WHAT IS NEEDED:
Could the entries below be reproduced exactly, with the images removed?

DATASET CONTENT:
━━━━━━━━━━━━━━━━━━━━
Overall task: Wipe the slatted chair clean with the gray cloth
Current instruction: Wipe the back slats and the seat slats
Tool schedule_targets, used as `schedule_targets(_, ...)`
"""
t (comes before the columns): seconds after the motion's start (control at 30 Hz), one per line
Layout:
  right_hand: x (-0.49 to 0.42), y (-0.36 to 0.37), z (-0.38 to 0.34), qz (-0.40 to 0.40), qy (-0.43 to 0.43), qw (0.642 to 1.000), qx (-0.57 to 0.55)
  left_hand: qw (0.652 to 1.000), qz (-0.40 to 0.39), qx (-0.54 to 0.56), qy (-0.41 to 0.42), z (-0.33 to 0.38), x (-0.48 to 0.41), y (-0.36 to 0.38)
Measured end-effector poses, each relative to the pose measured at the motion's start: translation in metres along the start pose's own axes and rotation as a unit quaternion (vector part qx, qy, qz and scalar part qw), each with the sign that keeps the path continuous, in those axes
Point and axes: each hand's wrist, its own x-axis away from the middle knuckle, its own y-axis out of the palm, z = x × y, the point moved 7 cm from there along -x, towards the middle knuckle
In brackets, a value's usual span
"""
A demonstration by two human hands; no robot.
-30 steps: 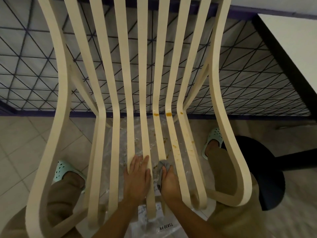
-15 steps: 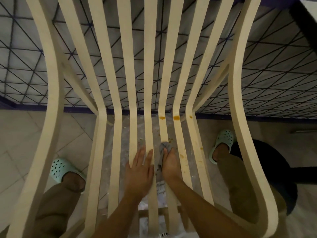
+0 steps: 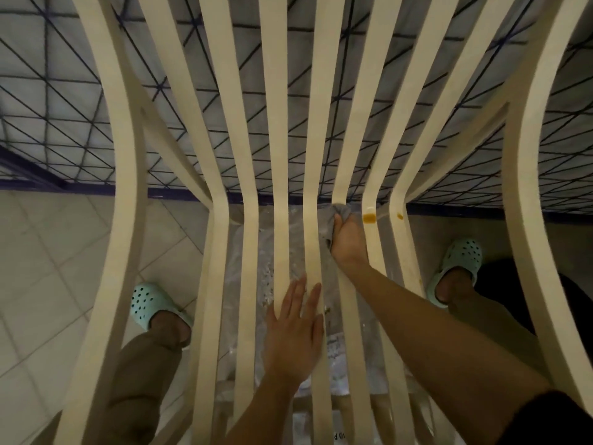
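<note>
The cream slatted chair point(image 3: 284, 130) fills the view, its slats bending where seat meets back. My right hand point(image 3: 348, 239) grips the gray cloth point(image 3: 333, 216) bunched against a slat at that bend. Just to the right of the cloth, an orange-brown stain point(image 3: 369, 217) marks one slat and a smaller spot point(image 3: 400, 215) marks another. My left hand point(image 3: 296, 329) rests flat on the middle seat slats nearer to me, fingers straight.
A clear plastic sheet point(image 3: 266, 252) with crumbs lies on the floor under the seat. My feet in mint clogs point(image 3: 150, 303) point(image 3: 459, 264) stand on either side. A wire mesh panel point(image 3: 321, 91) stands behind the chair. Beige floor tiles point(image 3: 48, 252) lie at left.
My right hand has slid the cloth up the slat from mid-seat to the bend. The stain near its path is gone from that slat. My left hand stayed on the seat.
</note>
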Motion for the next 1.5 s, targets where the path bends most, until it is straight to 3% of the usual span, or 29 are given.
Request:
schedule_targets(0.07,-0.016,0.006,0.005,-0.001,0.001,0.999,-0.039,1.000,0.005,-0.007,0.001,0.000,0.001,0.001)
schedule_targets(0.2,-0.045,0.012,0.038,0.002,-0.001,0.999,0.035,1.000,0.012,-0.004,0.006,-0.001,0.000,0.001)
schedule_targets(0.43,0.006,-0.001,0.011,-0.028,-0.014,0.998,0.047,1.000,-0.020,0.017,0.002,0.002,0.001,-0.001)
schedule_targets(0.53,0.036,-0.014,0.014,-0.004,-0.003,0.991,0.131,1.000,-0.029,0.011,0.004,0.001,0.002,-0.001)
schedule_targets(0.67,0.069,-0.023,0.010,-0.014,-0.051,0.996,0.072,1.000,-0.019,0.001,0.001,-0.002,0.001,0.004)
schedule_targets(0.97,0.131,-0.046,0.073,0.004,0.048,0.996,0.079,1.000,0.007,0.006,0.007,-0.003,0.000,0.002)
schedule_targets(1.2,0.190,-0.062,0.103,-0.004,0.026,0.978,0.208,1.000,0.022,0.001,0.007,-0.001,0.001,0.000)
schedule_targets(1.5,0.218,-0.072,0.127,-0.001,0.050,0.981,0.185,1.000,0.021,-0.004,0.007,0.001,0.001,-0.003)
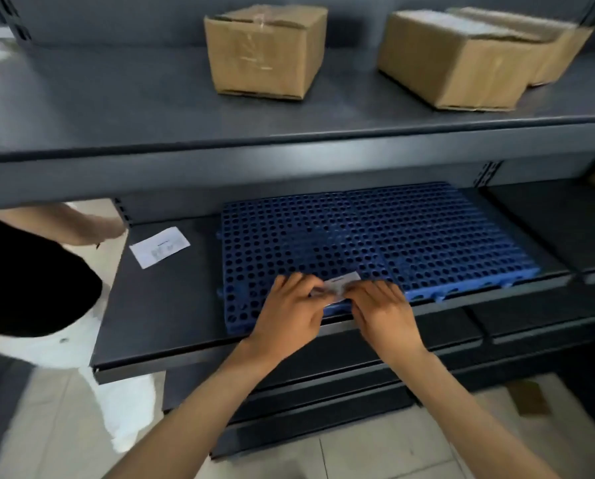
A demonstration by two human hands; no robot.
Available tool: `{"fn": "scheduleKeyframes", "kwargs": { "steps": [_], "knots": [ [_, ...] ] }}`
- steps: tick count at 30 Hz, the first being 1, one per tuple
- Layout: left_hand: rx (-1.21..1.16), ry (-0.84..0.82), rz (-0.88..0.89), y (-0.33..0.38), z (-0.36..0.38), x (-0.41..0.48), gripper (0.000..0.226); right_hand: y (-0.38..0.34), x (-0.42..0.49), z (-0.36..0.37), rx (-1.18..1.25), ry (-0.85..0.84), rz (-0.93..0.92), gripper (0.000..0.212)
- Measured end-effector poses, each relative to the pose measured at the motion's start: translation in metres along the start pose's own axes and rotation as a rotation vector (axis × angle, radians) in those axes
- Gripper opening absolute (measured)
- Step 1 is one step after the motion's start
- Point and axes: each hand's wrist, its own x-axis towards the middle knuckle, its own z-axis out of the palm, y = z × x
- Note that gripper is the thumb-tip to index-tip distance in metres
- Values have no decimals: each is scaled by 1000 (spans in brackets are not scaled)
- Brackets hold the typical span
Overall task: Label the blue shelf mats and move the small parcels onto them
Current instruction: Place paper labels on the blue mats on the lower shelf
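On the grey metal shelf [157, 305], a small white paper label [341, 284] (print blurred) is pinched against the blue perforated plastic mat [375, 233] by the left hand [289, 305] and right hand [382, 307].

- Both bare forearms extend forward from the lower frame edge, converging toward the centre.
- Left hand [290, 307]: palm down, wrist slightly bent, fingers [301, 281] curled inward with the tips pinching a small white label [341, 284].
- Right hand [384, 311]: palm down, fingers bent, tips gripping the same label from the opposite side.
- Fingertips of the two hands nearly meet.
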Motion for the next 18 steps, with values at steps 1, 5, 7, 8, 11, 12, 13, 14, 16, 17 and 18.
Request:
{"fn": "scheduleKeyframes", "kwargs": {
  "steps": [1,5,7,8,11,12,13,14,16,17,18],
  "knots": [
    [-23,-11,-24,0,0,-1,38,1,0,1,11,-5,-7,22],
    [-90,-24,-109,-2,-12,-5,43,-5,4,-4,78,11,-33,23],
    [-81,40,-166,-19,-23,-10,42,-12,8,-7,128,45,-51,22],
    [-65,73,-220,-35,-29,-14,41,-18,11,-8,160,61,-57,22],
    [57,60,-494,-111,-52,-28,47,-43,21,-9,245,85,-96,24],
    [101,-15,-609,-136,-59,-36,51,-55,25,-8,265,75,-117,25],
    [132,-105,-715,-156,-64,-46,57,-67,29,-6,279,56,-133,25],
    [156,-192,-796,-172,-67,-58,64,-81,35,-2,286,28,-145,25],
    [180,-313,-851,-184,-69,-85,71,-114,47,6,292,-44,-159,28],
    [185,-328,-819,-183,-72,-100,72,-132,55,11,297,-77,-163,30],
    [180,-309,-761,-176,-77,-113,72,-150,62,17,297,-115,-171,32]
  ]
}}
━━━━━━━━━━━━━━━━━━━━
PROBLEM SOLUTION:
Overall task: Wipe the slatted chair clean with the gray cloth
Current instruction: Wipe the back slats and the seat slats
Tool schedule_targets, used as `schedule_targets(_, ...)`
"""
t (comes before the columns): seconds after the motion's start (control at 30 Hz), one per line
Layout:
  right_hand: x (-0.49 to 0.42), y (-0.36 to 0.37), z (-0.38 to 0.34), qz (-0.40 to 0.40), qy (-0.43 to 0.43), qw (0.642 to 1.000), qx (-0.57 to 0.55)
  left_hand: qw (0.652 to 1.000), qz (-0.40 to 0.39), qx (-0.54 to 0.56), qy (-0.41 to 0.42), z (-0.33 to 0.38), x (-0.48 to 0.41), y (-0.36 to 0.38)
Measured end-effector poses, each relative to the pose measured at the motion's start: translation in metres along the start pose's own axes and rotation as a unit quaternion (vector part qx, qy, qz and scalar part qw), each with the sign that keeps the path continuous, in those axes
Point and axes: each hand's wrist, its own x-axis away from the middle knuckle, its own y-axis out of the palm, z = x × y, the point moved 7 cm from there along -x, towards the middle knuckle
In brackets, a value's usual span
"""
A demonstration by two human hands; no robot.
-30 steps: 
-15 steps: 
+0 steps: 
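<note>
The cream slatted chair point(image 3: 284, 130) fills the view, its slats bending where seat meets back. My right hand point(image 3: 348, 239) grips the gray cloth point(image 3: 333, 216) bunched against a slat at that bend. Just to the right of the cloth, an orange-brown stain point(image 3: 369, 217) marks one slat and a smaller spot point(image 3: 400, 215) marks another. My left hand point(image 3: 296, 329) rests flat on the middle seat slats nearer to me, fingers straight.
A clear plastic sheet point(image 3: 266, 252) with crumbs lies on the floor under the seat. My feet in mint clogs point(image 3: 150, 303) point(image 3: 459, 264) stand on either side. A wire mesh panel point(image 3: 321, 91) stands behind the chair. Beige floor tiles point(image 3: 48, 252) lie at left.
My right hand has slid the cloth up the slat from mid-seat to the bend. The stain near its path is gone from that slat. My left hand stayed on the seat.
</note>
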Motion for the next 1.5 s, targets where the path bends most, until it is straight to 3% of the usual span, or 29 are given.
Request:
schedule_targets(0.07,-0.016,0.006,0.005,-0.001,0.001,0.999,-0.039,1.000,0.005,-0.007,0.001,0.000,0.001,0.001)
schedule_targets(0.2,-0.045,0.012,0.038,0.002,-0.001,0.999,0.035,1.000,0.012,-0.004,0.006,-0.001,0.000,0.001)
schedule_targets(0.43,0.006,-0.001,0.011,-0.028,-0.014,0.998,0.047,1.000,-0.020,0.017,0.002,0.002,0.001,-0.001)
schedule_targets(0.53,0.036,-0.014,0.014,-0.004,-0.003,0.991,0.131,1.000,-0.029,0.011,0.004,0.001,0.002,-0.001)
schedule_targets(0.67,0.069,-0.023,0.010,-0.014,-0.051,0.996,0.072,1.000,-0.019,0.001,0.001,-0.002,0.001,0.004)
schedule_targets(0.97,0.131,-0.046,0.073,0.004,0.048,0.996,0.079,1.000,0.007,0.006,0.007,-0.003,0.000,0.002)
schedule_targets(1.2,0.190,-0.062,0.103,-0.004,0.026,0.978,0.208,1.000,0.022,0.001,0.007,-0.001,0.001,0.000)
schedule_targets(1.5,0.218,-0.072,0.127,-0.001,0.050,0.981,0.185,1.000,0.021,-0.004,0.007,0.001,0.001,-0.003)
A demonstration by two human hands; no robot.
Available tool: `{"fn": "scheduleKeyframes", "kwargs": { "steps": [_], "knots": [ [_, ...] ] }}`
- steps: tick count at 30 Hz, the first being 1, one per tuple
- Layout: left_hand: rx (-1.21..1.16), ry (-0.84..0.82), rz (-0.88..0.89), y (-0.33..0.38), z (-0.36..0.38), x (-0.41..0.48), gripper (0.000..0.226); right_hand: y (-0.38..0.34), x (-0.42..0.49), z (-0.36..0.37), rx (-1.18..1.25), ry (-0.85..0.84), rz (-0.93..0.92), gripper (0.000..0.212)
- Measured end-effector poses, each relative to the pose measured at the motion's start: translation in metres along the start pose's own axes and rotation as a rotation vector (axis × angle, radians) in those axes
- Gripper opening absolute (measured)
- Step 1 is one step after the motion's start
- Point and axes: each hand's wrist, its own x-axis towards the middle knuckle, its own z-axis out of the palm, y = z × x
- Note that gripper is the thumb-tip to index-tip distance in metres
- Values have no decimals: each is scaled by 1000 (spans in brackets are not scaled)
- Brackets hold the typical span
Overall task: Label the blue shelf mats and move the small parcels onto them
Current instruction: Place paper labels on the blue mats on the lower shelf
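On the grey metal shelf [157, 305], a small white paper label [341, 284] (print blurred) is pinched against the blue perforated plastic mat [375, 233] by the left hand [289, 305] and right hand [382, 307].

- Both bare forearms extend forward from the lower frame edge, converging toward the centre.
- Left hand [290, 307]: palm down, wrist slightly bent, fingers [301, 281] curled inward with the tips pinching a small white label [341, 284].
- Right hand [384, 311]: palm down, fingers bent, tips gripping the same label from the opposite side.
- Fingertips of the two hands nearly meet.
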Motion for the next 18 steps, with values at steps 1, 5, 7, 8, 11, 12, 13, 14, 16, 17 and 18.
Request:
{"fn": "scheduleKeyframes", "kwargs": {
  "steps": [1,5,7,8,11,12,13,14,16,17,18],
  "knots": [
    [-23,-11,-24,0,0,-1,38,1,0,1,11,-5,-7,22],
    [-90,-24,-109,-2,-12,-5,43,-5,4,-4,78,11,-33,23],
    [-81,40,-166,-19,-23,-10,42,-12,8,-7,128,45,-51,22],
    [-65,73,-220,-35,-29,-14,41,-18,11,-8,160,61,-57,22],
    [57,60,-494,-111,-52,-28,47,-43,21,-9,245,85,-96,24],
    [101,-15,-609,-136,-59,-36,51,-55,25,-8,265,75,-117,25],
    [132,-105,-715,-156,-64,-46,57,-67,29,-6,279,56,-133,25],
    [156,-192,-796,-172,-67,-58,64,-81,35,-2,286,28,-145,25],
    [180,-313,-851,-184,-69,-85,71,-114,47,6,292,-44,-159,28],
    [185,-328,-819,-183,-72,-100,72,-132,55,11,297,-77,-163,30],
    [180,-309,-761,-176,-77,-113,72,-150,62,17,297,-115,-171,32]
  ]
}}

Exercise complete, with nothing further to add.